Em situação parecida, outro ex-figurão da política fluminense também tem planos de recomeçar. Aos 69 anos, Luiz Fernando Pezão (MDB) está em campanha para disputar a prefeitura de Piraí, município de pouco mais de 29 000 habitantes, distante cerca de 100 quilômetros da capital. Em 2017, quando exercia o cargo de governador do Rio de Janeiro, ele foi cassado pelo Tribunal Regional Eleitoral por suposto abuso de poder econômico durante a campanha. Além disso, foi preso e acusado de receber 30 milhões de reais de recursos desviados da Petrobras. Bem ao seu estilo, Pezão tem comparecido a festas, frequentado bares e se dedicado a articulações com lideranças locais para assegurar uma vitória fácil. Afinal, perder em sua cidade natal seria um vexame. Ainda inelegível, o ex-governador aguarda uma decisão favorável da Justiça, mas já conseguiu garantir o apoio de dez partidos, entre eles o PT. “Eu adoro minha cidade e quero trabalhar de novo por ela”, disse ele, que comandou Piraí por dois mandatos consecutivos no fim da década de 90.

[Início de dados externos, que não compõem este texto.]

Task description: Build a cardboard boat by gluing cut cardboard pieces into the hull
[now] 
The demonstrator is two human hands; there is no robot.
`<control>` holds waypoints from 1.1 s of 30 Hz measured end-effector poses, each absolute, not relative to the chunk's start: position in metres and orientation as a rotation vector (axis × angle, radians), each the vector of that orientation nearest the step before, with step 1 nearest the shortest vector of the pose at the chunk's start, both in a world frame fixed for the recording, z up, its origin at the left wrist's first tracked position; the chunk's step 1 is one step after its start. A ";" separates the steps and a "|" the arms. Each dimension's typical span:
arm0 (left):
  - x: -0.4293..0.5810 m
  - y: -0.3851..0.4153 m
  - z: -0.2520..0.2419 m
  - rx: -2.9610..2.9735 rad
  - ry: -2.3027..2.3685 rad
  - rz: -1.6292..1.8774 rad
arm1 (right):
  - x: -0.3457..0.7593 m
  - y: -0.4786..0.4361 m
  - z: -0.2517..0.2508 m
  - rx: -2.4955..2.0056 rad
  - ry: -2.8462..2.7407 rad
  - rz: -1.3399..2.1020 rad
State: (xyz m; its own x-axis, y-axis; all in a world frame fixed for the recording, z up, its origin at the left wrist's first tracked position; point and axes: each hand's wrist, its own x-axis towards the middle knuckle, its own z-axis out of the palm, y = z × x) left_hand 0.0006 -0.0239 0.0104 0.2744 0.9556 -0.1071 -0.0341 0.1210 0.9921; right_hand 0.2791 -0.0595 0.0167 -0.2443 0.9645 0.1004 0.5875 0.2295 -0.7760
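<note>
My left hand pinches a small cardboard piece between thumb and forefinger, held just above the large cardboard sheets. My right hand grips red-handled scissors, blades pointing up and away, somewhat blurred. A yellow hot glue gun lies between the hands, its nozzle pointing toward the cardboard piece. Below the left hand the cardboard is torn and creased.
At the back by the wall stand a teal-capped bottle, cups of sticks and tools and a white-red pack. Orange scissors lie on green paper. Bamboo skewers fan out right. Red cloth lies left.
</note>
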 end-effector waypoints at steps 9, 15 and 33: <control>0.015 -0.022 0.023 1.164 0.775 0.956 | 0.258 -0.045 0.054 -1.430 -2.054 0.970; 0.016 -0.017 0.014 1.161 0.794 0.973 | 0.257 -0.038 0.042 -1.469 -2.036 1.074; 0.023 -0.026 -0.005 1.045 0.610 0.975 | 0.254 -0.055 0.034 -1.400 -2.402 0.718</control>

As eleições municipais podem ressuscitar antigos expoentes da política nacional. Primeiro senador a ser preso no exercício do mandato, Delcídio do Amaral, 69 anos, vai concorrer à prefeitura de Corumbá, município que fica na divisa entre Mato Grosso do Sul, Paraguai e Bolívia. Ele já anunciou seu plano de governo: “Quero tornar minha cidade opulenta e rica, como ela foi no início dos anos 1900”. O ex-senador era uma estrela em ascensão do PT, até ser acusado por um dos delatores da Operação Lava-Jato de tentar obstruir as investigações e receber propina. Em seguida, mentiu ao Ministério Público, numa delação absolutamente fantasiosa. Seu mandato também foi cassado. “Pretendo voltar para a política depois da excrescência jurídica que fizeram comigo”, disse ele, numa lógica bem particular. Em 2022, Delcídio tentou retornar ao Congresso como deputado federal, mas obteve míseros 18 000 votos. Numa pesquisa divulgada no fim do ano passado, o ex-senador apareceu em quarto lugar. Ele afirma que o seu partido, o PRD, tem em mãos pesquisas mostrando que hoje ele já estaria em segundo, mas, fiel ao seu estilo, não revelou a origem do levantamento.

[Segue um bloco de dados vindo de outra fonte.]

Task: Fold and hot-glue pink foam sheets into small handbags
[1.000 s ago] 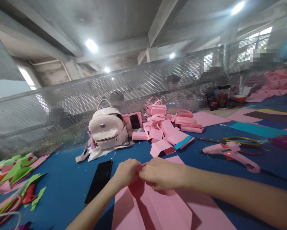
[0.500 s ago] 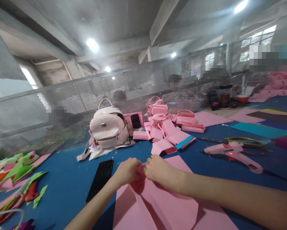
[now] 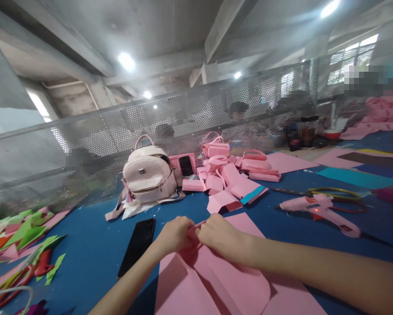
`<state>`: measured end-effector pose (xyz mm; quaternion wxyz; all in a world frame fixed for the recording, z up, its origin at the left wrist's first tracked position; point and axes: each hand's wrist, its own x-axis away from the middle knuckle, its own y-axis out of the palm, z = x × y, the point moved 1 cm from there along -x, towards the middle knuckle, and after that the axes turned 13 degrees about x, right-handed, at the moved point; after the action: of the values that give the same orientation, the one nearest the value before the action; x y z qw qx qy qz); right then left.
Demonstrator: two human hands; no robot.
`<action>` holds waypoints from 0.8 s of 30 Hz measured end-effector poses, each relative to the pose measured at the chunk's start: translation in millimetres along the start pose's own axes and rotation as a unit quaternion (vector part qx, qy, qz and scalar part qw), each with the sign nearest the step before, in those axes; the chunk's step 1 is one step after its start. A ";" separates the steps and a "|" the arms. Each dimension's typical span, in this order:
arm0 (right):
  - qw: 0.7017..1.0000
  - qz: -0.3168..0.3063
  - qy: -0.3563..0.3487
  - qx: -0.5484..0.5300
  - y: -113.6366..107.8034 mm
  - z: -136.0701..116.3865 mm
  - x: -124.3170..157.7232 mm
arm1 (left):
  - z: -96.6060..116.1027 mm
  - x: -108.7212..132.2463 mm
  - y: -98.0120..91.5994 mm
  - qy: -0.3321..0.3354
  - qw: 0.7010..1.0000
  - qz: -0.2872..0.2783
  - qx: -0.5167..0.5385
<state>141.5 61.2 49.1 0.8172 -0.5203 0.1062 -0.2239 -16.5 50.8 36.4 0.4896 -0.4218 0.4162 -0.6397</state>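
Observation:
A large sheet of pink paper (image 3: pixel 239 280), creased and partly folded, lies in front of me over another pink sheet. My left hand (image 3: pixel 175 234) is closed on its far edge, fingers curled over it. Close beside it, my right hand (image 3: pixel 218 234) grips the same edge, knuckles up. Between the two hands a narrow strip of the pink edge stands raised. The fingertips of both hands are hidden. Left of my left hand lies a black phone (image 3: pixel 137 247), flat on the blue table (image 3: pixel 94 245).
A pink glue gun (image 3: pixel 321 212) with a lit red light lies right, near yellow-handled scissors (image 3: pixel 336 194). A white backpack (image 3: pixel 150 175) and a heap of folded pink paper pieces (image 3: pixel 222 173) stand ahead. Red-handled scissors (image 3: pixel 43 262) and green scraps (image 3: pixel 29 232) are left. Behind runs a perforated metal screen (image 3: pixel 196 113).
My right hand has turned slightly and shifted a little right, its fingers curling tighter on the paper edge. The strip between my hands shows more. My left hand has hardly moved.

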 end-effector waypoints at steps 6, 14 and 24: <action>0.999 0.009 0.009 -0.034 4.8 0.8 -1.6 | 0.3 0.3 -0.5 0.033 0.999 0.013 -0.005; 0.978 0.182 0.077 0.073 7.7 -2.3 -9.7 | -6.2 -3.6 2.6 0.003 0.999 0.045 -0.024; 0.991 -0.013 0.102 -0.091 -8.1 16.9 1.4 | 14.3 3.5 -1.7 0.035 0.998 0.037 -0.028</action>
<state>147.5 71.1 63.8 0.7483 -0.5685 0.2019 -0.2758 -4.0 46.0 42.7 0.4860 -0.3974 0.4657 -0.6237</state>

Há casos em que a conveniência “rebaixa” certos políticos. O ex-deputado Major Vitor Hugo (PL), por exemplo. Ex-líder do governo do Bolsonaro na Câmara, o parlamentar disputou o governo de Goiás em 2022, com o apoio do ex-presidente, mas nem sequer conseguiu chegar ao segundo turno. Agora, ele vai concorrer a uma vaga na Câmara de Vereadores de Goiânia. “Meu partido entendeu que eu contribuiria melhor assim e o presidente Bolsonaro me pediu e orientou que assim o fizesse também”, explica o ex-deputado. Na direção contrária, o ex-governador Roberto Requião se negou a aceitar a orientação de seu então partido, o PT, que queria lançá-lo como candidato a vereador de Curitiba (PR). “O PT fez uma aliança com a extrema direita”, acusa o ex-governador, que deixou o partido para se candidatar a prefeito da capital paranaense pelo Mobiliza. Em certas situações, disputar um cargo menor pode até ser uma estratégia, como diz o Major Vitor Hugo. Para Garotinho, Pezão, Delcídio e outros, porém, a eleição municipal é uma oportunidade de voltar à política, mesmo que pela porta dos fundos.